● **WHAT TO PRODUCE**
In the records below, begin at the line containing "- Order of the" and end at the line containing "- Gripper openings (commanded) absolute"; quote every line in that span exactly, including both boundary lines, and no others.

Saved entries:
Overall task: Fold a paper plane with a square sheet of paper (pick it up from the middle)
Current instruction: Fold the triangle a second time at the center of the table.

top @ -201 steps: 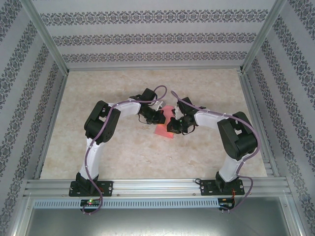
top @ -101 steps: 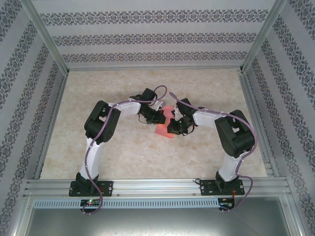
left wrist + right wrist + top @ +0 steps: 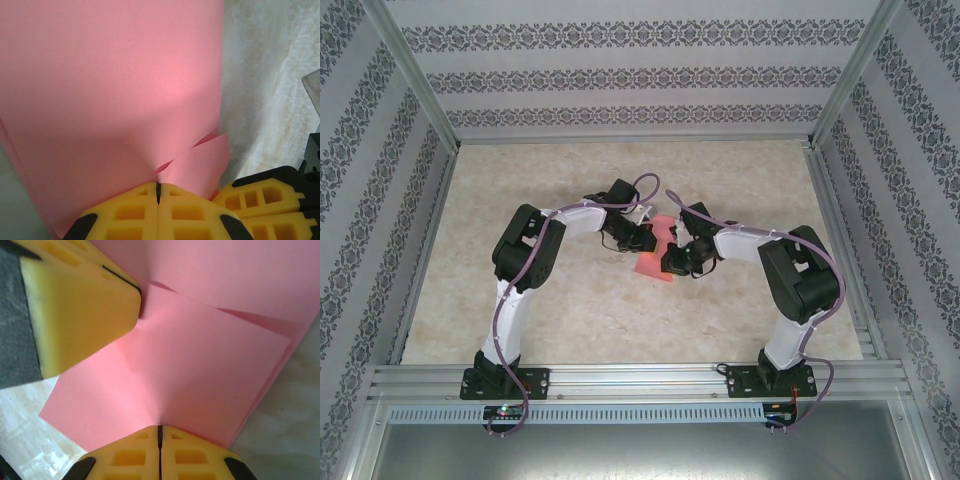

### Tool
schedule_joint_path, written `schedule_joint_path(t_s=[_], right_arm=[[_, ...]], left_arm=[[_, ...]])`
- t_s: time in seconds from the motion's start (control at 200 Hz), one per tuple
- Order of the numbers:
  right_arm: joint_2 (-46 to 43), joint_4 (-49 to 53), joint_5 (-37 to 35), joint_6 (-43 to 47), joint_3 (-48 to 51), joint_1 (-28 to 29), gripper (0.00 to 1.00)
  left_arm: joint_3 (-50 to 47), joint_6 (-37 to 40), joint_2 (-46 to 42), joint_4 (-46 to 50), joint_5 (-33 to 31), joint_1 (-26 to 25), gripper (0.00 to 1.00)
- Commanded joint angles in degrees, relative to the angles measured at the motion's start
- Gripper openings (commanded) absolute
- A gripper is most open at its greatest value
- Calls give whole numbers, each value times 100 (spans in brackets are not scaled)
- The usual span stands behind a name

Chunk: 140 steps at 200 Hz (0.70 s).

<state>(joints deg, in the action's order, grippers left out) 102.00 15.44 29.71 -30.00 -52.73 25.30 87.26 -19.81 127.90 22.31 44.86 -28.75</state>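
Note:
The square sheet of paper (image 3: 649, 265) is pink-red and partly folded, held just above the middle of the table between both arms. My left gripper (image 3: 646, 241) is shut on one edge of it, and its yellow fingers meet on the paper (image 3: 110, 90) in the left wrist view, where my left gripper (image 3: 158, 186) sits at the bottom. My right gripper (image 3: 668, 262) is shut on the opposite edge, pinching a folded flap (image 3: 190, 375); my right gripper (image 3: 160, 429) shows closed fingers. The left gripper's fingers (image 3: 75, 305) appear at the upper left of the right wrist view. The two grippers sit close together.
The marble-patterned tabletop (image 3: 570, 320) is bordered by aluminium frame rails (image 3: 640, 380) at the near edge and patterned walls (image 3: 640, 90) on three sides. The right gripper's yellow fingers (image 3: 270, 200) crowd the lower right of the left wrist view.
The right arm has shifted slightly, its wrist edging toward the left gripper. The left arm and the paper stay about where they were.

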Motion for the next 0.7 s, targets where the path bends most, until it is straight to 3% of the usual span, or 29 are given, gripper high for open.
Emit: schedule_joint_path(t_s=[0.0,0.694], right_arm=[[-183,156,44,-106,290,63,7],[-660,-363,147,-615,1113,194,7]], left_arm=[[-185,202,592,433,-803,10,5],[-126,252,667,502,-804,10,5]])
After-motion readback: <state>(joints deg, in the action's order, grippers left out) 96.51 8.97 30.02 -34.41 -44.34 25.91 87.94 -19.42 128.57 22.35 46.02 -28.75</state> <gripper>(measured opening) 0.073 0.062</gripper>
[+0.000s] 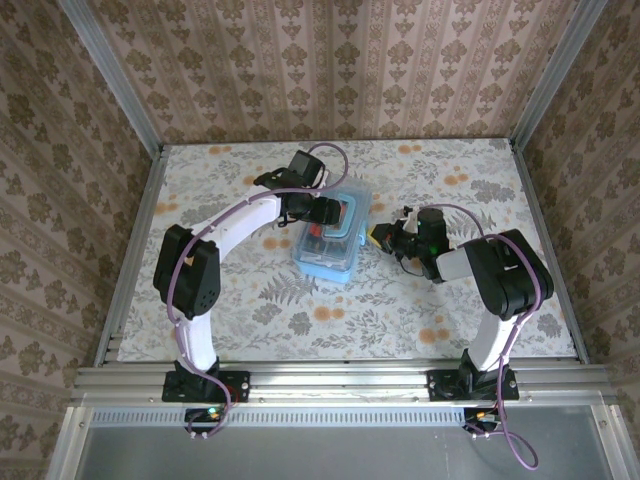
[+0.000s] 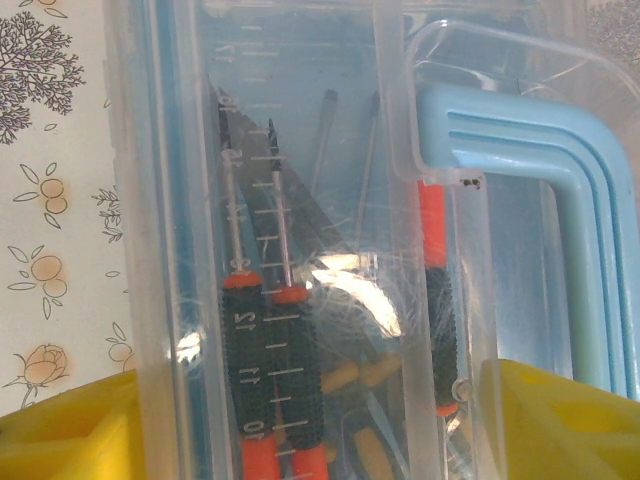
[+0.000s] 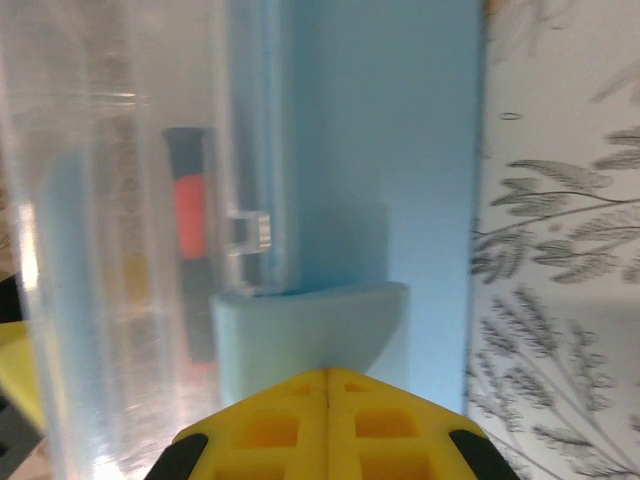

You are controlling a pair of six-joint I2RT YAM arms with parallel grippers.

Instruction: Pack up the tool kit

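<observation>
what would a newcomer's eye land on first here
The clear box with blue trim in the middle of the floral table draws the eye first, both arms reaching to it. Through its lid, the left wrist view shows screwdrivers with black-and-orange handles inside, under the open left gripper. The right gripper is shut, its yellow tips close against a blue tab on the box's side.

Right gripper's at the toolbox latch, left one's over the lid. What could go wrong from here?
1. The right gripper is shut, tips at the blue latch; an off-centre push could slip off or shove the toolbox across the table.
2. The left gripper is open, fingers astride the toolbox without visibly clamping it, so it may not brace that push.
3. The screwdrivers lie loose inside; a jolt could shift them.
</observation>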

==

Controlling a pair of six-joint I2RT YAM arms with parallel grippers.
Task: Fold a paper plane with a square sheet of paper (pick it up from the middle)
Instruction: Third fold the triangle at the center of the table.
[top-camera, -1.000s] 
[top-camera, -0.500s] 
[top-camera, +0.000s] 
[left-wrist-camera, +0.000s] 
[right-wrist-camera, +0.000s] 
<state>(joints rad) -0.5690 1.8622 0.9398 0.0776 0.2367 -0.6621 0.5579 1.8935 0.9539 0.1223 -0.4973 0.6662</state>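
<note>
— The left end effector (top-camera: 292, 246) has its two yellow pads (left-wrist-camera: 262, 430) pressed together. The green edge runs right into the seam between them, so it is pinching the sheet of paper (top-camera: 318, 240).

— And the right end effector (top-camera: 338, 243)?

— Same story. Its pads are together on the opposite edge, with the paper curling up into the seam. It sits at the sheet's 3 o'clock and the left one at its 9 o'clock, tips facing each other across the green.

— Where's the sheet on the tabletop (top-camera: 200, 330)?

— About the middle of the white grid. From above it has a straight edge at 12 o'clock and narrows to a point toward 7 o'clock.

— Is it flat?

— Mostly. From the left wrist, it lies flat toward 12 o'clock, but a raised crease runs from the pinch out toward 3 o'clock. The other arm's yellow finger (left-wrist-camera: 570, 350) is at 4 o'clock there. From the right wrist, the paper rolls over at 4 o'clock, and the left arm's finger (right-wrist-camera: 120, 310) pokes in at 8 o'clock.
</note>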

● **SOLUTION TO THIS TASK**
- Order of the numbers:
  right_arm: joint_2 (-46 to 43), joint_4 (-49 to 53), joint_5 (-37 to 35), joint_6 (-43 to 47), joint_3 (-48 to 51), joint_1 (-28 to 29), gripper (0.00 to 1.00)
  left_arm: joint_3 (-50 to 47), joint_6 (-37 to 40), joint_2 (-46 to 42), joint_4 (-46 to 50), joint_5 (-33 to 31), joint_1 (-26 to 25), gripper (0.00 to 1.00)
- Commanded joint angles in degrees, relative to the angles measured at the motion's start
- Gripper openings (commanded) absolute

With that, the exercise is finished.